Downing one last swallow of coffee, Don Lee stood, stretched, and headed out for afternoon patrol. June and I sat looking at one another. We heard the unit’s door slam, heard the motor start and catch. Then the low whine of gears as Don Lee backed away. The radio crackled.
“You want to tell me about it?” I asked her.
“Not really,” she said.
Chapter Twenty-two
So Goddamn alone and lost. Not my words but those of my final cellmate, Adrian.
Years later, Lonnie Bates would accuse me of expending too much energy distancing myself from the man I’d been. Maybe he was right, maybe I’d always be trying to get away from that man. Just like a part of me would always be in that prison cell, or another part sitting with a man’s head in my lap, leaning over him as bright blood ran down the street in the rain. Just as a part of me would forever be standing there over the partner I’d just shot.
Amazing how static memory is, most of our lives gathered around a handful of tableaux.
Adrian once told me about African musicians he used to play with. When things became too predictable, too worked out, too repetitious, they’d exhort their fellows to “put some confusion in it.”

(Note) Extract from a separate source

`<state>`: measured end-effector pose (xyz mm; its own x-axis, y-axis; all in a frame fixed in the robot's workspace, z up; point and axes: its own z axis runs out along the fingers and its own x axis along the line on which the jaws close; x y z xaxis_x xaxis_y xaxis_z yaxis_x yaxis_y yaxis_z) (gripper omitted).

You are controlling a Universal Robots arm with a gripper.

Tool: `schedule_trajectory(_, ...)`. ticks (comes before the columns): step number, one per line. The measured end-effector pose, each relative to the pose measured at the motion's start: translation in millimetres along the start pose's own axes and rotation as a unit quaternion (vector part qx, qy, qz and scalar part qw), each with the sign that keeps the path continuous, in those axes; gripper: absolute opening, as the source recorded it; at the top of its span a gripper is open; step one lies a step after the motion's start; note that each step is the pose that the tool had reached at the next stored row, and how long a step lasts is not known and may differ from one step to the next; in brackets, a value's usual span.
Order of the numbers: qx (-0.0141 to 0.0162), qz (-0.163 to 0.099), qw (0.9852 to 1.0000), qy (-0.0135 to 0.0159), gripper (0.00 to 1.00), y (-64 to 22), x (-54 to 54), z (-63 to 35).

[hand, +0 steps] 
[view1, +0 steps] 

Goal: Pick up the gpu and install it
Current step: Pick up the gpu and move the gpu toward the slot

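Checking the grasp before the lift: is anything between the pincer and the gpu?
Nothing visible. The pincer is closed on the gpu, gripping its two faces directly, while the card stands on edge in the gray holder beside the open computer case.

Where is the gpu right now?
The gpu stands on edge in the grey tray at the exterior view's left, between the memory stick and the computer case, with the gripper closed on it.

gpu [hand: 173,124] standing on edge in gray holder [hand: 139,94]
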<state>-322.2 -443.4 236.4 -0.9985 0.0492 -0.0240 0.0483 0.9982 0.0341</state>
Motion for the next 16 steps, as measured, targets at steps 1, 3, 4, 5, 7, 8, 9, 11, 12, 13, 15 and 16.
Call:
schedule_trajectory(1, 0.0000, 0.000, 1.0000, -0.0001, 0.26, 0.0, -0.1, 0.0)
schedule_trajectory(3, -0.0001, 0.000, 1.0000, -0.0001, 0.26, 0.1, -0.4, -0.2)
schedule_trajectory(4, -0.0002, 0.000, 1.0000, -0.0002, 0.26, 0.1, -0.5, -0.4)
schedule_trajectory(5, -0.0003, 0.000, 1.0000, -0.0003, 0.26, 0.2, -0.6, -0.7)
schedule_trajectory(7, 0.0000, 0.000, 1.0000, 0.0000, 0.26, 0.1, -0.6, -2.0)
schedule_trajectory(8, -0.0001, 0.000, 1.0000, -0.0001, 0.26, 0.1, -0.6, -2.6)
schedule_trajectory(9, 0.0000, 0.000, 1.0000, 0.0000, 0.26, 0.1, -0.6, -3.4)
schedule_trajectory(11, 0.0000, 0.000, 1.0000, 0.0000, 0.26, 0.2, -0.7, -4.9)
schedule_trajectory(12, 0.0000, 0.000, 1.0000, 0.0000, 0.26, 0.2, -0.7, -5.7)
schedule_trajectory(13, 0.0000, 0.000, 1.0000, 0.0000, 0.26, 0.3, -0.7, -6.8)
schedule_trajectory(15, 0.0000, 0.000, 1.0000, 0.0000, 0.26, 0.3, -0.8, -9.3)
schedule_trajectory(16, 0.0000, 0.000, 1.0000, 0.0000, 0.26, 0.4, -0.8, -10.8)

I’ve never been able to describe what it was like to kill a man. Remembering the act itself is easy. There he is three showerheads down, makeshift knife held along his leg, now he’s walking up to me, now he’s stepping back, trying to talk with tongue pinned to the roof of his mouth, but what come out are animal sounds. All this is vivid. Vivid for him too, I’m sure, momentarily, these last few moments of his life. There has to be something of weight and substance here, some revelation, you think, there just has to be. But there isn’t. You watch the light drain away behind his eyes, you look around to see who’s witnessed this, you get up and go on. You’ve learned nothing. Death makes no more sense than any of the rest of it. You’re alive. He’s not. That’s what you know.